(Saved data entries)
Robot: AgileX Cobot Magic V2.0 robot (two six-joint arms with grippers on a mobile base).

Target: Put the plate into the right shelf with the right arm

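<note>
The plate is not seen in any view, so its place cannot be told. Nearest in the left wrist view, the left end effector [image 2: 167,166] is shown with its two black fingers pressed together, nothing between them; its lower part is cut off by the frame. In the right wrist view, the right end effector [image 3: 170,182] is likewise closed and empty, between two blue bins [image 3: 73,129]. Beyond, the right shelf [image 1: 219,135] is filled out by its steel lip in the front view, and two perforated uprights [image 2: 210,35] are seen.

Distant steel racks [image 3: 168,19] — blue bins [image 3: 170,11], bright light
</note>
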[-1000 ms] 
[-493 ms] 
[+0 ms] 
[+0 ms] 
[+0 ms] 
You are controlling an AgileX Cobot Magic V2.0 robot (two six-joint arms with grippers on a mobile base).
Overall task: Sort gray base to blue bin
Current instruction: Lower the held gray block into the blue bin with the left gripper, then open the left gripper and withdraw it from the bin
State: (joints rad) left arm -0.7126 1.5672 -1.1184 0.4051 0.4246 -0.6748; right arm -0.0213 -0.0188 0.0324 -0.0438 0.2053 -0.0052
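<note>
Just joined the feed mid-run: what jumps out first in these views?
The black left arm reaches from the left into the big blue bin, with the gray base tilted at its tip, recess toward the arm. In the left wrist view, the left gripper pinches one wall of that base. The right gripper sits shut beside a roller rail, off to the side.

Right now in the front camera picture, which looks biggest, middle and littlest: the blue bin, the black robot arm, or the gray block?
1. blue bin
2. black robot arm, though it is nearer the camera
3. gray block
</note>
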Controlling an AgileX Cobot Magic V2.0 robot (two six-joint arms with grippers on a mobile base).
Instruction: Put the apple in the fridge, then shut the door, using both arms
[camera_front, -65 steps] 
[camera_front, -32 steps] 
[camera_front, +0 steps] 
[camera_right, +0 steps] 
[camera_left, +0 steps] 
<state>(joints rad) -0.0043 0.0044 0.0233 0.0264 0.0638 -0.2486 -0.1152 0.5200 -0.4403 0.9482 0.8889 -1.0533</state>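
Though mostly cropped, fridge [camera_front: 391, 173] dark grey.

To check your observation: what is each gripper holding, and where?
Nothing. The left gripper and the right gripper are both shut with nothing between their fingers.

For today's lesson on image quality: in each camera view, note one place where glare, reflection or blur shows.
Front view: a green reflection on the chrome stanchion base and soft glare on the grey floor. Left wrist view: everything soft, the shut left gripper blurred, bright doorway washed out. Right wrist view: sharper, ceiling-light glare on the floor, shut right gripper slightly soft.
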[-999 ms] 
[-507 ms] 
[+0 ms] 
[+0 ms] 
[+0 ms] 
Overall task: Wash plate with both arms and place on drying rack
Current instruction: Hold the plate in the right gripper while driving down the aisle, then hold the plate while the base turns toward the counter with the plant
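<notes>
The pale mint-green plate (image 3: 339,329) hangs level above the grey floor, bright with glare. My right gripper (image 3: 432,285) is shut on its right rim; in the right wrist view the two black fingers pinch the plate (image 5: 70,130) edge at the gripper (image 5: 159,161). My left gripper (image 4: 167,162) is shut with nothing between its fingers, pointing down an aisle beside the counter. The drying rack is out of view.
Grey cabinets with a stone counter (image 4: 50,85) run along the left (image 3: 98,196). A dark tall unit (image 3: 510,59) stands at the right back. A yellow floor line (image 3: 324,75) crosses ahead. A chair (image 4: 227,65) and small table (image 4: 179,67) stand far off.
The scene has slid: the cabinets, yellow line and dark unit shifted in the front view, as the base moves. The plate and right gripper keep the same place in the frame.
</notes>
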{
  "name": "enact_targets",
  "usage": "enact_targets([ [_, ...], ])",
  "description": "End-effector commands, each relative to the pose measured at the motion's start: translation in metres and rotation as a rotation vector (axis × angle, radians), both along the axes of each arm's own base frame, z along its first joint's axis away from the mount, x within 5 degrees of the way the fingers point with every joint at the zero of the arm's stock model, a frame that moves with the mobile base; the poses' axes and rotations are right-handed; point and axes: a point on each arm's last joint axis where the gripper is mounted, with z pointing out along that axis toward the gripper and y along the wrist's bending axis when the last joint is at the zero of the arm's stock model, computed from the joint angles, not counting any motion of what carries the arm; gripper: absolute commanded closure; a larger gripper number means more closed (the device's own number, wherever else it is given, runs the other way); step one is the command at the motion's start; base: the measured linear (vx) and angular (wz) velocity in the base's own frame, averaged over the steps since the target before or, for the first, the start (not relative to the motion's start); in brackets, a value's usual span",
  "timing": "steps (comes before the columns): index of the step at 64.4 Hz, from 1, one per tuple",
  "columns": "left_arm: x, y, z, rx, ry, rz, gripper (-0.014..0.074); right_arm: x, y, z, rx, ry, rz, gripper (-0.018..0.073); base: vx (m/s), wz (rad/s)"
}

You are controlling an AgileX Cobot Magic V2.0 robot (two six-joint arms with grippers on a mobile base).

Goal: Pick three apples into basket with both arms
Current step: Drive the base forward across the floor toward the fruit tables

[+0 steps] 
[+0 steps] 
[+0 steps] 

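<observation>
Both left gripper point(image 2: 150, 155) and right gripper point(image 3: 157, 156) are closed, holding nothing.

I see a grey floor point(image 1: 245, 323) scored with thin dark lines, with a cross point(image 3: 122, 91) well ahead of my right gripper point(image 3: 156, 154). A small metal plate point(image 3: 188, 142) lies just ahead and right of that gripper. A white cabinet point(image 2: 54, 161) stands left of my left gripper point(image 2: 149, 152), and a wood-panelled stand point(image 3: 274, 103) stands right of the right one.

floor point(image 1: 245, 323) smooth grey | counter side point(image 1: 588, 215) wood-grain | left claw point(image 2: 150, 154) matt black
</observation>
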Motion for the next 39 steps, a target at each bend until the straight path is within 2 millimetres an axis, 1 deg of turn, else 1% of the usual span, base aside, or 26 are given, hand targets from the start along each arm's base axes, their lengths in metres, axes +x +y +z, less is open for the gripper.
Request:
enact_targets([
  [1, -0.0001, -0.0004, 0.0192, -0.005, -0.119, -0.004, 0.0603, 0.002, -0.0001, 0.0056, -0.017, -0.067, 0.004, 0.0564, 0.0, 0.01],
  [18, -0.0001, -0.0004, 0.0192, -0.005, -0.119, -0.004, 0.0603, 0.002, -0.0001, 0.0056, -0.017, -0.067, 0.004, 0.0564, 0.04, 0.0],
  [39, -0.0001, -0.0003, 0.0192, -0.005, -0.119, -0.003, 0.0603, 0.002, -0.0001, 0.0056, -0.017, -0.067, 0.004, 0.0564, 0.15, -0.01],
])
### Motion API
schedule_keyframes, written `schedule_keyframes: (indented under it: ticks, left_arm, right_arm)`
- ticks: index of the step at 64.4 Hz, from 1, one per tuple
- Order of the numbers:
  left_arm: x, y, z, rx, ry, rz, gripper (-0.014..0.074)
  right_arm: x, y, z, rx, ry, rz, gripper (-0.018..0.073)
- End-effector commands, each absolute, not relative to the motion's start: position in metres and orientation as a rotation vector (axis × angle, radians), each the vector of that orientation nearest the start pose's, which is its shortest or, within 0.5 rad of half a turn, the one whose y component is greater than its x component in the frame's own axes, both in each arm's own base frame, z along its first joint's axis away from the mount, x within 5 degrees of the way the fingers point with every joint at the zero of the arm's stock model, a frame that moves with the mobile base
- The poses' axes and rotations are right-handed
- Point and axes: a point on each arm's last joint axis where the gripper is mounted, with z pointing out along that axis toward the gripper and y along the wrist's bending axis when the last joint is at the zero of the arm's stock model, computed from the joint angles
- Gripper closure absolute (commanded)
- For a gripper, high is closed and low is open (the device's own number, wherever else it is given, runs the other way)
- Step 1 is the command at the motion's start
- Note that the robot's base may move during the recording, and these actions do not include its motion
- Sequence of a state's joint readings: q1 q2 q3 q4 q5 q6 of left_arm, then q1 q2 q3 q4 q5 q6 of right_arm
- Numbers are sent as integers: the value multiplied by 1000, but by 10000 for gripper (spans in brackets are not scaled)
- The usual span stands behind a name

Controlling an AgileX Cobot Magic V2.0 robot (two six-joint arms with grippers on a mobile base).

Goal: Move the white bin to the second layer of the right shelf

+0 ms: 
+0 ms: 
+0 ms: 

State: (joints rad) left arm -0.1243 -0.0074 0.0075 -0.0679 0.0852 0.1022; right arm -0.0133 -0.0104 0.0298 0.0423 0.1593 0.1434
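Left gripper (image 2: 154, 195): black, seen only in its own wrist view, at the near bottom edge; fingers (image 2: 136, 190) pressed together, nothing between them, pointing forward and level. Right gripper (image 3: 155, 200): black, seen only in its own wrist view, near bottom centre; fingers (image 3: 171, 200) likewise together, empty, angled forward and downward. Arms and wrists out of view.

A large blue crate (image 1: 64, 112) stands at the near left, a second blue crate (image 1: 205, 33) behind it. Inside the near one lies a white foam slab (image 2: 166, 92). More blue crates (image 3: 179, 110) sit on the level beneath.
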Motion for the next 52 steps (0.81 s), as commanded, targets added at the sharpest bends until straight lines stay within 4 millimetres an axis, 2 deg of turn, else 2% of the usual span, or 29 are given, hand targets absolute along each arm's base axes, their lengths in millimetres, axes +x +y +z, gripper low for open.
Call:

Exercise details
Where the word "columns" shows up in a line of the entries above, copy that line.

Response box
  "timing": "steps (comes before the columns): index of the step at 64.4 Hz, from 1, one per tuple",
  "columns": "left_arm: x, y, z, rx, ry, rz, gripper (-0.014..0.074); right_arm: x, y, z, rx, ry, rz, gripper (-0.018..0.073); base: vx (m/s), wz (rad/s)"

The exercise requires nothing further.